Please copy out each line of the listing that contains the word "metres".
········
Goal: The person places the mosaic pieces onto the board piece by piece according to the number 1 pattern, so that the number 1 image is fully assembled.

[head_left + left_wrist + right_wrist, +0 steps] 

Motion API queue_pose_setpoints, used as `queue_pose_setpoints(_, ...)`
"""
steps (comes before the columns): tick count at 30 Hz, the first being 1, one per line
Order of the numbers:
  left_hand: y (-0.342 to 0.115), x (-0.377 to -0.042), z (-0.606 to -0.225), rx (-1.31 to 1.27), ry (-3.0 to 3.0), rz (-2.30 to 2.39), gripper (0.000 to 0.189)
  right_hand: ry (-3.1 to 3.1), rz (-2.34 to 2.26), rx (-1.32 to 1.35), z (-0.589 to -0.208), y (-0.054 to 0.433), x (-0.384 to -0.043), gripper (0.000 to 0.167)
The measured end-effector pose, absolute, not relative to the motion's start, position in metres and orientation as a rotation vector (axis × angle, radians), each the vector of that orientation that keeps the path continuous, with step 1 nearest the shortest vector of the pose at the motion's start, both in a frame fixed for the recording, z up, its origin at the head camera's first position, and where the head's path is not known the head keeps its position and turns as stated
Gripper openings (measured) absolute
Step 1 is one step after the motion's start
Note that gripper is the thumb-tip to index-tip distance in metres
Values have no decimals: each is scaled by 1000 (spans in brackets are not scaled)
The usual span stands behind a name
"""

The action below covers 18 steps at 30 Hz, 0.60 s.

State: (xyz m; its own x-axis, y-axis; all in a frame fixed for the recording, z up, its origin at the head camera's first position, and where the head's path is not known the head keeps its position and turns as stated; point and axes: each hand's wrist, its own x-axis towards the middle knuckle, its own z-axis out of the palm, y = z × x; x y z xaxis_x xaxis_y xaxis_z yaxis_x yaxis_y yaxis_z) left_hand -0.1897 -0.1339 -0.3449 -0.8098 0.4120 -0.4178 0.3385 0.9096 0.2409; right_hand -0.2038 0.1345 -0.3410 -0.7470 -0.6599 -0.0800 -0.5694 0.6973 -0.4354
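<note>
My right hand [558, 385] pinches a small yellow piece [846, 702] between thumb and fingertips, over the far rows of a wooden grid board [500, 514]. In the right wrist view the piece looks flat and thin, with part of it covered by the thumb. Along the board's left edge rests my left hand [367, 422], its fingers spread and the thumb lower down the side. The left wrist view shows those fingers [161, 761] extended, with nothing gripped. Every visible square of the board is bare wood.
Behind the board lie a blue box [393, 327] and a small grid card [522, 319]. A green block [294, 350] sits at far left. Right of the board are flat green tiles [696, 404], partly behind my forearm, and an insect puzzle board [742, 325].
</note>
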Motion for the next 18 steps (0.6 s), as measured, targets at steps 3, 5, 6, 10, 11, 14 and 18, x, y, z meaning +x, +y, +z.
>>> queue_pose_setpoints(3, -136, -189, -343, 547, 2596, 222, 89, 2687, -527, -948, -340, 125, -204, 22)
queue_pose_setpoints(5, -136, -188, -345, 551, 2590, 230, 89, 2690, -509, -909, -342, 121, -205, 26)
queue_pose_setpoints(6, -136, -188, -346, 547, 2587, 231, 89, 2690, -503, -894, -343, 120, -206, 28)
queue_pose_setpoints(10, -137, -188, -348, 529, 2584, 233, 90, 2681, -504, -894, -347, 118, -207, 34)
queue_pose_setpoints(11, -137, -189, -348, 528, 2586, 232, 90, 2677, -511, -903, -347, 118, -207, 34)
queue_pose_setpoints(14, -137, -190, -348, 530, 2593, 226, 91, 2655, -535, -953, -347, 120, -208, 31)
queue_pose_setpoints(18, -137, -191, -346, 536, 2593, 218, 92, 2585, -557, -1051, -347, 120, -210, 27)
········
Answer to this task:
The measured end-effector pose, absolute, not relative to the motion's start, position in metres and orientation as a rotation vector (axis × angle, radians), each the vector of that orientation that keeps the path continuous, with step 1 nearest the shortest vector of the pose at the motion's start, both in a frame fixed for the recording, z up, its origin at the head camera's first position, and where the head's path is not known the head keeps its position and turns as stated
Note that gripper is the thumb-tip to index-tip distance in metres

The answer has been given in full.